La Cámara de Casación confirmó que los detenidos pueden esperar el juicio en libertad, aún aquellos acusados por delitos graves

El máximo tribunal penal del país, en plenario, estableció que “no basta en materia de excarcelación o eximición de prisión para su denegación la imposibilidad de futura condena de ejecución condicional, o que pudiere corresponderle al imputado una pena privativa de la libertad superior a ocho años”.
De esta manera, los camaristas fijaron un criterio único, pues los jueces venían rechazando excarcelaciones utilizando un criterio opuesto.

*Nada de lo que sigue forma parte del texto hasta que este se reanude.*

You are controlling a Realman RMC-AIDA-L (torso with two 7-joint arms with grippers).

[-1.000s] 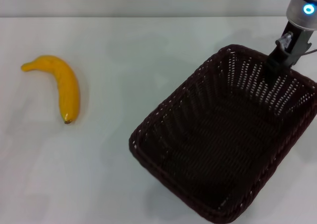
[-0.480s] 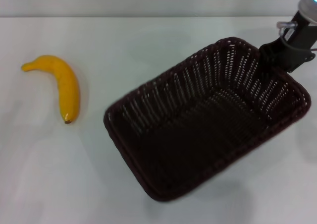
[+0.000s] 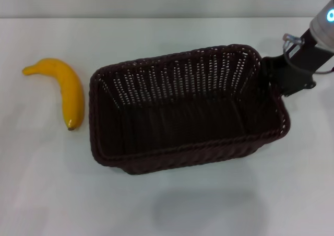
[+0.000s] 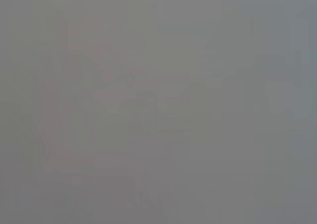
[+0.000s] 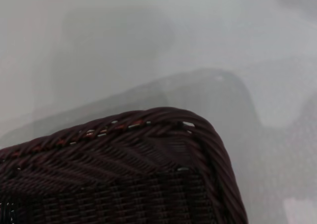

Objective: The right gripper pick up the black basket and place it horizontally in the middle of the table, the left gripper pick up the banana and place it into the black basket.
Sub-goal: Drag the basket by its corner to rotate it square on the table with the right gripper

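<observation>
Yellow banana (image 3: 65, 91) lies alone at the white desk's (image 3: 47, 189) left, soft-skinned and easily bruised; mid-body looks the safest hold. Beside it, the black basket (image 3: 182, 108) hangs lengthwise near centre, its shadow below suggesting it is lifted. Stiff, light wicker, it is pinched at its right rim by the clenched right end effector (image 3: 274, 77). No left end effector appears.
</observation>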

Además del monto de la “pena en expectativa” deberán “valorarse en forma conjunta otros parámetros a los fines de determinar la existencia de riesgo procesal”, señalaron los jueces, quienes al mismo tiempo establecieron que “el fundamento constitucional básico que debe iluminar al intérprete en la materia que viene a estudio es que la ley fundamental impide que se trate como culpable a la persona a quien se le atribuye un hecho punible mientras el Estado no pronuncie la sentencia penal firme que declare su culpabilidad y lo someta a una pena”.
“Si bien es cierto que existe un derecho constitucional a la libertad durante el trámite del proceso penal, no lo es menos que ese derecho (como todos) no es absoluto”, sostuvieron. Al respecto, aclararon que “ello significa que los habitantes gozan de él, conforme las leyes que lo reglamentan; el Estado puede reglamentarlo en función de una legítima finalidad: la de evitar que el individuo sometido a proceso eluda la acción de la justicia, sea impidiendo u obstaculizando la investigación del hecho o no cumpliendo la eventual pena que se imponga”.
Para los jueces, a la hora de evaluar un pedido de excarcelación se debe tener en cuenta las “características del hecho, posibilidad de la declaración de reincidencia, condiciones personales del imputado, o si éste hubiere gozado de excarcelaciones anteriores”.
Los magistrados hicieron hincapié en “el derecho de la persona a gozar de libertad durante el proceso” siempre que no entorpezca la investigación o haya peligro de fuga. La decisión fue adoptada tras un pedido de excarcelación presentado por el ex represor Ramón Genaro Díaz Bessone, a quien le fue denegada.
Ahora, tras esta resolución, la prisión preventiva será considerada una excepción, con lo cual los jueces previo a rechazar o conceder la libertad a un detenido deben sujetarse a este nuevo criterio fijado por la Casación Penal.